WHAT YOU SHOULD DO » Set the data down again, exactly as it appears below.

=== THE DATA ===

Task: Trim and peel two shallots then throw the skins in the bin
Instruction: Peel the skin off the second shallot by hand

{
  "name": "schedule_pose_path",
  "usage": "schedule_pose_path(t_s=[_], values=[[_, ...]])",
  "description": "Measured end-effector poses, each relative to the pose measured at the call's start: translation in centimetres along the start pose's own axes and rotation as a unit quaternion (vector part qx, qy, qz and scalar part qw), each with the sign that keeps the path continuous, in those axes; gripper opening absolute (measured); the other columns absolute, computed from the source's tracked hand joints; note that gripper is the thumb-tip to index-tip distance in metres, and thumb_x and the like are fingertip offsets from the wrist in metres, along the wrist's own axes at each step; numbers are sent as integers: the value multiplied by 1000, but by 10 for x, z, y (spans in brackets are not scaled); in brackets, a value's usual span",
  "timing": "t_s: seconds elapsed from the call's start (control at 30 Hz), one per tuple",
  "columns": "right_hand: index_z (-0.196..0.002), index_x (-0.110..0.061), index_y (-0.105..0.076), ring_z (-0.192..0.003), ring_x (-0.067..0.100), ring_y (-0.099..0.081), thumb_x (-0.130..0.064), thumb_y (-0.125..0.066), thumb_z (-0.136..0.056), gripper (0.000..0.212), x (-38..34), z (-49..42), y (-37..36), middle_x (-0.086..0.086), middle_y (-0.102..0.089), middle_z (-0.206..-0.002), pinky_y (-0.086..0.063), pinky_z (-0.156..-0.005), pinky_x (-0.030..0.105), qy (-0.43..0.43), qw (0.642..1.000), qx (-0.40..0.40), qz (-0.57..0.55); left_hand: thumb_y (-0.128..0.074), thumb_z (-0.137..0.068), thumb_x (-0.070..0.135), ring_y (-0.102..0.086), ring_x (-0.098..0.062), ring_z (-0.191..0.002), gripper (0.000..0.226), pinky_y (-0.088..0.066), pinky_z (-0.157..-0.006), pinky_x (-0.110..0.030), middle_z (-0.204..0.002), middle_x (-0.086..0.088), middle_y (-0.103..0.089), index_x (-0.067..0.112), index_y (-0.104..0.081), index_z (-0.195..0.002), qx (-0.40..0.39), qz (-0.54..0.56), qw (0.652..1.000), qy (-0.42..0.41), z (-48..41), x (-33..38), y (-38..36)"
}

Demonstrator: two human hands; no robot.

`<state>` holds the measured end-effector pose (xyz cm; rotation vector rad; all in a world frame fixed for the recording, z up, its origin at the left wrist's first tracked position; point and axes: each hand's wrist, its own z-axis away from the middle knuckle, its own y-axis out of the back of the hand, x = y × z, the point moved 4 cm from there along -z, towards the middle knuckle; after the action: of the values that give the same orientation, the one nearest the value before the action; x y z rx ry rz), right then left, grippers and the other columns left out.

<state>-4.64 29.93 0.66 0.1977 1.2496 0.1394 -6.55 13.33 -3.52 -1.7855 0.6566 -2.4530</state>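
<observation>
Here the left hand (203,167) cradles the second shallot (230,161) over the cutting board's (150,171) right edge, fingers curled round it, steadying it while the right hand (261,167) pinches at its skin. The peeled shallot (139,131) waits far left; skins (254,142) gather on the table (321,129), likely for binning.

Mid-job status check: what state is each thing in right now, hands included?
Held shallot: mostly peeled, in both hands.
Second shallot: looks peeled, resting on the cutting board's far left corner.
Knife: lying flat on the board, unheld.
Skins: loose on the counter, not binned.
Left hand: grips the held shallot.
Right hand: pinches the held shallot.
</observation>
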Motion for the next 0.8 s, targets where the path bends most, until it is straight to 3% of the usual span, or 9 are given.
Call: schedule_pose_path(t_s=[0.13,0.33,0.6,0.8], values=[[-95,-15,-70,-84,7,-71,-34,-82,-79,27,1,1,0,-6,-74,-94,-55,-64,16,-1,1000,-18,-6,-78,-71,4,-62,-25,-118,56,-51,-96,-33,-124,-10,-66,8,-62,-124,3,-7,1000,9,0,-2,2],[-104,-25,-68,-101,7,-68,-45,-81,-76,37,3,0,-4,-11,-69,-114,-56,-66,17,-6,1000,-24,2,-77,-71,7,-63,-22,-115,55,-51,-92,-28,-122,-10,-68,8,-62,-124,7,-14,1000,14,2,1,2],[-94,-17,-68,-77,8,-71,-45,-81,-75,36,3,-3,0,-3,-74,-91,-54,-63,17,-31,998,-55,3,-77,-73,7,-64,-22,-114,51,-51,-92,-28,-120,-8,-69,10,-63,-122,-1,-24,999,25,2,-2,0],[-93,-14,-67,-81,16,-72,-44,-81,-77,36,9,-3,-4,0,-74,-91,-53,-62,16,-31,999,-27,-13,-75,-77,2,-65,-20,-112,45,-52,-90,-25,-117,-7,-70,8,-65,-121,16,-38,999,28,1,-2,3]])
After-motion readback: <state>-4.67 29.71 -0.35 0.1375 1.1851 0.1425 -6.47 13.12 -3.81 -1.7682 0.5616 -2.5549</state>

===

RESPONSE »
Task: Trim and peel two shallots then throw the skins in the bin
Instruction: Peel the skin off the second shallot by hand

{
  "name": "schedule_pose_path",
  "usage": "schedule_pose_path(t_s=[_], values=[[_, ...]])",
  "description": "Measured end-effector poses, each relative to the pose measured at the call's start: translation in centimetres along the start pose's own axes and rotation as a unit quaternion (vector part qx, qy, qz and scalar part qw), each with the sign that keeps the path continuous, in those axes; gripper opening absolute (measured); the other columns absolute, computed from the source's tracked hand joints; note that gripper is the thumb-tip to index-tip distance in metres, and thumb_x and the like are fingertip offsets from the wrist in metres, along the wrist's own axes at each step; numbers are sent as integers: the value multiplied by 1000, but by 10 for x, z, y (spans in brackets are not scaled); in brackets, a value's usual span",
  "timing": "t_s: seconds elapsed from the call's start (control at 30 Hz), one per tuple",
  "columns": "right_hand: index_z (-0.196..0.002), index_x (-0.110..0.061), index_y (-0.105..0.076), ring_z (-0.192..0.003), ring_x (-0.067..0.100), ring_y (-0.099..0.081), thumb_x (-0.130..0.064), thumb_y (-0.125..0.066), thumb_z (-0.136..0.056), gripper (0.000..0.212), x (-38..34), z (-49..42), y (-37..36), middle_x (-0.086..0.086), middle_y (-0.102..0.089), middle_z (-0.206..-0.002), pinky_y (-0.086..0.063), pinky_z (-0.156..-0.005), pinky_x (-0.030..0.105), qy (-0.43..0.43), qw (0.642..1.000), qx (-0.40..0.40), qz (-0.57..0.55); left_hand: thumb_y (-0.128..0.074), thumb_z (-0.137..0.068), thumb_x (-0.070..0.135), ring_y (-0.102..0.086), ring_x (-0.098..0.062), ring_z (-0.191..0.002), gripper (0.000..0.226), pinky_y (-0.088..0.066), pinky_z (-0.157..-0.006), pinky_x (-0.110..0.030), middle_z (-0.204..0.002), middle_x (-0.086..0.088), middle_y (-0.103..0.089), index_x (-0.067..0.112), index_y (-0.104..0.081), index_z (-0.195..0.002), qx (-0.40..0.39), qz (-0.54..0.56), qw (0.652..1.000), qy (-0.42..0.41), z (-48..41), x (-33..38), y (-38..36)"
}

Demonstrator: two human hands; no robot.

`<state>` holds the measured end-effector pose (xyz cm; rotation vector rad; all in a world frame fixed for the recording, z up, its origin at the left wrist's first tracked position; point and axes: each hand's wrist, its own z-axis away from the middle knuckle, its own y-axis out of the back of the hand, x = y × z, the point moved 4 cm from there along -z, towards the middle knuckle; after the action: of the values that give the same orientation, the one nearest the value before the action; x y z rx ry rz), right then left, grippers and the other columns left out.

<state>-4.64 29.93 0.66 0.1977 1.2496 0.1394 -6.55 13.33 -3.52 -1.7855 0.6566 -2.4530</state>
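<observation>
Here the left hand (203,167) cradles the second shallot (230,161) over the cutting board's (150,171) right edge, fingers curled round it, steadying it while the right hand (261,167) pinches at its skin. The peeled shallot (139,131) waits far left; skins (254,142) gather on the table (321,129), likely for binning.

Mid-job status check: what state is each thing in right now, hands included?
Held shallot: mostly peeled, in both hands.
Second shallot: looks peeled, resting on the cutting board's far left corner.
Knife: lying flat on the board, unheld.
Skins: loose on the counter, not binned.
Left hand: grips the held shallot.
Right hand: pinches the held shallot.
</observation>
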Motion for the next 0.8 s, targets where the path bends most, until it is straight to 3% of the usual span, or 9 are given.
Call: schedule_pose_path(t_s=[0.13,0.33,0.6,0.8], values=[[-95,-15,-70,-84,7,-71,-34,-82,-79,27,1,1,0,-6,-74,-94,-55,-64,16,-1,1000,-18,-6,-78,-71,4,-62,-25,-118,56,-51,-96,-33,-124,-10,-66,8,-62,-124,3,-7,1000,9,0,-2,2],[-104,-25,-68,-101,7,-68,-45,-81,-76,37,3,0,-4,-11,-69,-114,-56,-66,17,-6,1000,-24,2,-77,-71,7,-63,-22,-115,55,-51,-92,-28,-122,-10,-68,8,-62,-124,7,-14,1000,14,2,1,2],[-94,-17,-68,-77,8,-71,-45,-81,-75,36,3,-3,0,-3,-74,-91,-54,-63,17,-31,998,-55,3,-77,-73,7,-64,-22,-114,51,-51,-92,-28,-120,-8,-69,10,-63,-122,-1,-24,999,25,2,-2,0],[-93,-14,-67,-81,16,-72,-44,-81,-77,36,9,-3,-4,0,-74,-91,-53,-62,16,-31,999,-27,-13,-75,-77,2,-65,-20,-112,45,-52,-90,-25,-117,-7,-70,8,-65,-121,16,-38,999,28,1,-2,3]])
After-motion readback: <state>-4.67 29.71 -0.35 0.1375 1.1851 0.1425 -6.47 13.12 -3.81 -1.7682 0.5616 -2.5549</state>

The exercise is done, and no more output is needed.